Monday, May 24, 2010

Bees and Beasts

The rain finally let up for long enough this weekend for me to get in and check on my new bees. This is the first year that I've bought package bees. All my other colonies have started as nucs--basically mini hives where the queen and a few thousand bees are already on drawn-out comb with a small amount of brood, honey, and pollen. Just pop the frames into a hive body and add more for them to grow into. Easy. Since the queen is already laying eggs, the colony is working from day one. The disadvantage: more expensive than a package.

The package is basically a screened box with a few thousand bees just hanging out with some sugar water, but no comb. The queen is in her own cage with a few attendants and some fondant (soft candy made of sugar). The queen is new to most of the bees, so she's kept in the cage suspended among the rest of the bees to protect her until they get used to her scent and accept her as their queen. Installing a package is a bit tricker than a nuc.

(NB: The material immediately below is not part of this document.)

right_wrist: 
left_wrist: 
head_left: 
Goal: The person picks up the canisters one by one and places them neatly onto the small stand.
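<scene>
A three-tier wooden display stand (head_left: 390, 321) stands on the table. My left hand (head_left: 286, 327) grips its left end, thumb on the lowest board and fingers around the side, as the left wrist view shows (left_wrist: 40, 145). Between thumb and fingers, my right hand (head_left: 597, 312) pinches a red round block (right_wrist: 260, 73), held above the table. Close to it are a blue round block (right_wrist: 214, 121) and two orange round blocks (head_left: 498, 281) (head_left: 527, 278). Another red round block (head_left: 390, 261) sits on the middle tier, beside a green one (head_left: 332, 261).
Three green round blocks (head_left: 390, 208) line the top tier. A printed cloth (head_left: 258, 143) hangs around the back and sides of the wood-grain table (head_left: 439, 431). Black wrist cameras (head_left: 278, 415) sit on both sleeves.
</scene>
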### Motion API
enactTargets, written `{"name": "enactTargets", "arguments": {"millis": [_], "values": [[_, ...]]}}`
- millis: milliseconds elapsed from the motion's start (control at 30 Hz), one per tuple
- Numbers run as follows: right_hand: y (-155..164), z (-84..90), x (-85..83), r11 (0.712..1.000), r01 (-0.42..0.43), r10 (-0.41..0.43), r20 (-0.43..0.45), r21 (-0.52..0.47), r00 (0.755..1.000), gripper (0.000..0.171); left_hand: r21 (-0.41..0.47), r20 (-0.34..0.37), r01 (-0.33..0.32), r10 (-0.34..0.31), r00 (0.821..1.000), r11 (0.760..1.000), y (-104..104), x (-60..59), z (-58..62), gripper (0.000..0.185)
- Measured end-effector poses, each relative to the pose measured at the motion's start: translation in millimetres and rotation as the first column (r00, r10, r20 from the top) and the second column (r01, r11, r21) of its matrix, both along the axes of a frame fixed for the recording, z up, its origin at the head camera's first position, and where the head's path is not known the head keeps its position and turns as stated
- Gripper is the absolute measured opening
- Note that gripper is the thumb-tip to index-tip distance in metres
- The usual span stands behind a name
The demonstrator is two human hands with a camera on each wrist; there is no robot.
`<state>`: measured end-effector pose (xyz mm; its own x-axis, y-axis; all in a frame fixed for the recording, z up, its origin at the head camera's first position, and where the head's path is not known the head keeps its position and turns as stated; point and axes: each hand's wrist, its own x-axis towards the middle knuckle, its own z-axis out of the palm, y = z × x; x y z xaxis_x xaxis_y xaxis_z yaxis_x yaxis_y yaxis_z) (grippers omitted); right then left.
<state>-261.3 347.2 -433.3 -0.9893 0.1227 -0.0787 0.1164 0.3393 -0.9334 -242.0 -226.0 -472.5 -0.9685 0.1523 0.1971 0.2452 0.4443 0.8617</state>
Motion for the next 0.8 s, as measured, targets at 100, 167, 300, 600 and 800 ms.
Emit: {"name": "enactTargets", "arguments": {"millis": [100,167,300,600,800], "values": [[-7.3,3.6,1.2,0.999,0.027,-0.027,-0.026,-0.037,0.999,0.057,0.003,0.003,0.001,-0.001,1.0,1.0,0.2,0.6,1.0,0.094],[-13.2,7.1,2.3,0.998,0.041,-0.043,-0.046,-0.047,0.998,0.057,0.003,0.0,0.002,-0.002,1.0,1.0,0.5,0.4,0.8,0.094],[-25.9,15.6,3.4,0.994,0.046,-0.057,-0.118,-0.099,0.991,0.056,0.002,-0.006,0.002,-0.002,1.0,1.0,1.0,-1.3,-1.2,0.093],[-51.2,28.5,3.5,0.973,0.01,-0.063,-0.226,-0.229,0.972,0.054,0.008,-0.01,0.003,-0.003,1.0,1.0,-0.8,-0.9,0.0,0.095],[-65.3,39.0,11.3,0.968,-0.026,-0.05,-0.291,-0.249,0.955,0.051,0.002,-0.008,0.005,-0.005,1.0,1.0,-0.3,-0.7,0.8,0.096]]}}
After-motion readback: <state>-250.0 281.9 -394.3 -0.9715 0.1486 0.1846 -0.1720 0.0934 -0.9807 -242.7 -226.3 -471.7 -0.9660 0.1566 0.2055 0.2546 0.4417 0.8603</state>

You have to get the queen cage out without letting it drop into the box or letting too many worker bees out, dump the rest of the bees into a hive, get the cork out of the candy end of the queen cage (not the other end or she'll walk out and/or fly away), suspend the queen cage between a couple of frames, put some sugar water in the hive to tide them over until they can forage enough nectar to sustain themselves, and close the hive up. After a week, you go back into the hive and see if the bees have chewed their way through the candy plug to release her. If they have and they have accepted her, she should be going about the business of laying eggs.

Lots can go wrong with a package, not least of which is the queen being killed by the colony if she gets out before they have accepted her. Sometimes, she simply gets stuck and isn't released by the bees. At that stage the beekeeper can dig out the candy and release her (trying to get her to into the hive and not fly away). Fortunately, when I checked yesterday, the queen had been released and the colony was humming happily. I'll check in another week to verify that she's laying eggs.

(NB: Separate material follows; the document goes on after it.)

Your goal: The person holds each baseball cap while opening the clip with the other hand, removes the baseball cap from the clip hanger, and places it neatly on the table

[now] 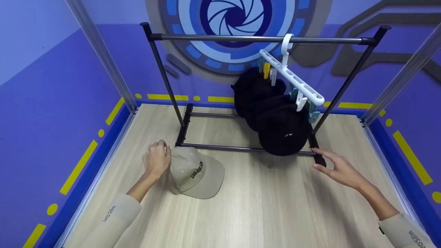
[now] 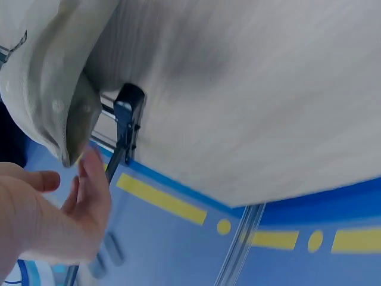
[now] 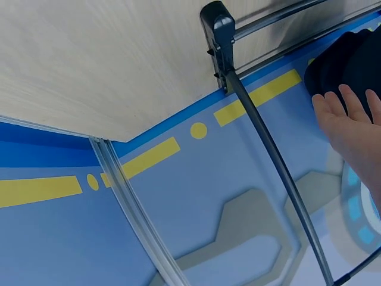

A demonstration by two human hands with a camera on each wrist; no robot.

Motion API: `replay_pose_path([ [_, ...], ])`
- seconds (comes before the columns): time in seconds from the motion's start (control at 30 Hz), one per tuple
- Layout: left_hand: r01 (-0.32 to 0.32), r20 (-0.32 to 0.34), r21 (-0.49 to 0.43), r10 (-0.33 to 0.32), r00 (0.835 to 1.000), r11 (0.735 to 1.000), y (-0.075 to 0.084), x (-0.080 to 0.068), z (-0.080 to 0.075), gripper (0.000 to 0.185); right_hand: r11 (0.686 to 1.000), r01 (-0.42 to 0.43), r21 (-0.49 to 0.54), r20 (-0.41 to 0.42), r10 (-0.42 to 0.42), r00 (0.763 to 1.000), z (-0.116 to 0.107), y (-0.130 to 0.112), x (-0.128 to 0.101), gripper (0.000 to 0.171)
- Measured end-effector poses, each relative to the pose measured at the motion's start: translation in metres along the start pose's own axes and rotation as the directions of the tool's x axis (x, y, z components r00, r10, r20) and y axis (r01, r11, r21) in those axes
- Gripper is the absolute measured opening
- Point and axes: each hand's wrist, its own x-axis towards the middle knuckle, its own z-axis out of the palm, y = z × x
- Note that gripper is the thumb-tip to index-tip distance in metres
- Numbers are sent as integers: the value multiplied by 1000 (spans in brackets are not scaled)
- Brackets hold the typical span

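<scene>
A beige baseball cap (image 1: 187, 170) with dark "COLORADO" lettering is on the wooden tabletop, its brim toward the right. My left hand (image 1: 157, 159) is at the cap's left back edge. In the left wrist view, that hand's fingertips (image 2: 90, 159) come right up to the cap's edge (image 2: 64, 113), with thumb and fingers spread apart. Over by the rack's right foot, my right hand (image 1: 341, 168) hovers with fingers extended and nothing in it. Several black caps (image 1: 275, 120) hang in a row under a white clip hanger (image 1: 293, 77).
A dark metal rack (image 1: 224, 38) stands toward the back, the hanger hooked on its top bar. White, yellow and teal clips (image 1: 313, 115) dangle from the hanger. The rack's lower bar (image 1: 224, 148) runs just behind the beige cap. Blue-purple panels (image 1: 51, 103) enclose the table.
</scene>
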Motion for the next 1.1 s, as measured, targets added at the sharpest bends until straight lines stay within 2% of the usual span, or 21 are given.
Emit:
replay_pose_path([
  [0.07,-69,-57,45,72,996,997,1,6,-4,16,1000,-27,-15,4,27,1000,0,0,-1,57],
  [0.13,-108,-89,59,114,990,992,4,10,-7,20,998,-58,-18,11,58,998,0,-1,-2,60],
  [0.3,-135,-93,-10,133,987,991,16,18,-13,29,996,-93,11,26,93,995,-1,0,-2,65],
  [0.4,-183,-69,-39,180,981,982,26,22,-14,36,996,-93,16,26,93,995,-3,0,-2,65],
  [0.5,-257,-26,-56,256,966,965,37,28,-17,43,995,-93,20,28,93,995,-5,0,-2,67],
  [0.57,-292,27,-74,295,955,954,46,33,-20,49,996,-92,18,27,91,995,-8,0,0,68],
  [0.73,-313,183,-100,327,927,944,70,45,-27,61,995,-98,1,33,98,995,-13,-2,7,69],
  [0.8,-333,212,-99,346,914,938,78,49,-27,62,995,-99,-12,35,100,994,-15,-5,11,69],
  [0.93,-385,221,-117,402,889,916,93,52,-24,60,996,-81,-35,27,82,996,-22,-10,21,68],
  [1.1,-475,178,-93,484,857,875,117,55,-20,57,995,-91,-40,32,92,995,-43,-22,43,68],
])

I still prefer nucs, but they were in short supply this year with so many people losing colonies to the harsh winter. Fortunately, one of the three hives that I thought had died has managed to pull through. It's not strong but there are signs of life. My biggest concern now is that we're having a repeat of last year's rainy spring which means the bees aren't able to get out and collect nectar during the tulip poplar bloom--the biggest nectar flow of the year for them. If the sourwood is absent again this year it will be another rough winter.